Issues using zx7

zup · Post by **zup** » Wed Jul 08, 2020 9:12 am

I've been programming some tools to convert from sna snapshots to "standard" tap files (where standard means that they will work in any spectrum emulator / device that support tap files) trying to mimic the behaviour of some transfers.

After programming sna2transtape and (not yet released) sna2phoenix, I was thinking about merging sna2phoenix with zx7 to make compressed games, but I've run into some issues.

1.- My "tape builder" is a C program compiled with mingw-64 (a variant of GCC) in windows, but it runs sloooow. I've found that it takes more than 50 seconds in compressing 6 128k snapshots (that is 48 chunks of 16K). I tested it on Debian 10 (using GCC to make native binaries) and it takes about the same time. Looking into the profiler (the only thing I can do, how it works zx7 seems magic to me), it shows that it spends most time on this functions:
- elias_gamma_bits (25 secs, about 1700 million calls).
- optimize (another 25 secs, 48 calls).
- count_bits (about 3 secs itself, but called about 1700 million times).

Also, I've found that programs with many repeated data (i.e.: entire blocks filled with 0xE5) takes more time to compress than programs with more random data.

Is this a normal behaviour? How can I make it faster? (I looked into the original zx7.exe and it seems that it was compiled using Watcom C++... I've tried to compile my code using OpenWatcom and it stills is sloooow)

2.- Somewhere I've read that it needs a buffer of (at least) 1.5 times the size of the block to compress. Is this correct or does it need to be bigger/smaller?

3.- How much stack space will take when uncompressing? Will it fit on a stack size of about 16 bytes?

BTW, I made my own zx7.h header file, and these are the changes I've made to suit my program:
- Both compress.c and optimize.c has been relocated to zx7.h (to provide everything in a single file).
- Every instance of unsigned char has been changed to uint8_t.
- compress() return void and instead take another parameter (a pointer to the output data). Now the caller has to provide a valid pointer to a buffer. Parameter keep and related routines have been deleted.
- Because my program may have to process more than one file at a time, optimize() now frees memory allocated to min, max, matches and match_slots.
- Also, "optimal" is freed before finishing compress().
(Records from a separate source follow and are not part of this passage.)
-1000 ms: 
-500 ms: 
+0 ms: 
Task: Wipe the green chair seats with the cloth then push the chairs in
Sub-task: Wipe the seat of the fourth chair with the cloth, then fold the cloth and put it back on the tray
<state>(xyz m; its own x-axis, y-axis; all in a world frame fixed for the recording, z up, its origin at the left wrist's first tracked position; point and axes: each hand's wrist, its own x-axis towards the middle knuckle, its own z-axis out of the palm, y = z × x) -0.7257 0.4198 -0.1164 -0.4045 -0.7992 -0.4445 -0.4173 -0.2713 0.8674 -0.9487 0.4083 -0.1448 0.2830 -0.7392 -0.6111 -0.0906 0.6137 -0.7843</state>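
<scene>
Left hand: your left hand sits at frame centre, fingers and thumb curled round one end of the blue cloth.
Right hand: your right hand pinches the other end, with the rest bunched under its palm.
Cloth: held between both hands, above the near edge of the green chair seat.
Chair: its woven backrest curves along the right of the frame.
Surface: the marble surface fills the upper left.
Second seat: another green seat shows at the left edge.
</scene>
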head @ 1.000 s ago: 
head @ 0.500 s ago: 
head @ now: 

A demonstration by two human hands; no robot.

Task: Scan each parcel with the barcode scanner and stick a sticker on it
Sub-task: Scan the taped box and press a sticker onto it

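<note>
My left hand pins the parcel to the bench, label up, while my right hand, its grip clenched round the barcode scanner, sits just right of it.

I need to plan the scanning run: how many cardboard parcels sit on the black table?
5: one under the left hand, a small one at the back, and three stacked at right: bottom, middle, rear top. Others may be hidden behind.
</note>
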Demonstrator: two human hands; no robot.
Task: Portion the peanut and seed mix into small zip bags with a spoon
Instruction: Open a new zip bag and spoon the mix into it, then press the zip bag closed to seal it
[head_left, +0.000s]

Some things I changed/tested trying to speed up the routine:
- It seems that there is no difference between using unsigned char or uint8_t.
- I tried to avoid using malloc/calloc creating buffers with enough spare space (and using memset to zero them between uses), but it takes about the same time.
- I've tried using different compilers (GCC on Linux, TDM-GCC for 32 bit builds, mingw-64 for 64 bit builds, OpenWatcom C++ 1.9, Bloodshed Dev-C++) but it's still slow (execution times varies about 2 or 3 seconds). Borland C++ 5 (the free one) failed to compile (still working on it), and I've had to try with free Visual C++.

I'm wondering why it is so slow... zx7.exe runs much faster. Also, keep in mind that (besides that slugginesh) everything works as intended. I mean, my tap files are created correctly, and on the emulator the data is expanded fine and runs without problems.

Any ideas?

utz · Post by **utz** » Wed Jul 08, 2020 3:50 pm

Difficult to say without seeing the code. Perhaps you could post it somewhere so people on here can take a look?

Einar Saukas · Post by **Einar Saukas** » Wed Jul 08, 2020 7:04 pm

Your project sounds interesting

A few ideas:

Profile how much time your program is spending allocating and freeing memory.

There's no need to reallocate buffers "min", "max", and "matches". These buffers have constant size, so you can simply reuse them.

Buffers "match_slots" and "optimal" depend on input file size, but you can reuse them too. If the next file size fits into the previously allocated buffers, you can simply reuse them without reallocating anything.

Required memory is directly proportional to file input size. According to ZX7 documentation: "compressing n bytes of data requires approximately 17n bytes of free memory (plus a small constant overhead)". I could reduce it further, but for a cross-platform utility focused on small files, it makes no difference.

The ZX7 source is just standard C, there are no special requirements. Any compiler should work.

Open Watcom is probably faster than MinGW, give it a try. I have compiled "zx7.exe" using it.

It takes very little stack space when decompressing. I'm sure 16 bytes is enough.

zup · Post by **zup** » Wed Jul 08, 2020 10:03 pm

Ok, let's go to simpler things...

My program is big, so I made a fast (and simpler) scr to zx7 tap converter. The program reads a screen.scr file, compress it 1000 times (so compressing can be timed) and then writes it to a tap file.

I've uploaded this test to mediafire, including two scr test files and the executables (compiled with mingw-64).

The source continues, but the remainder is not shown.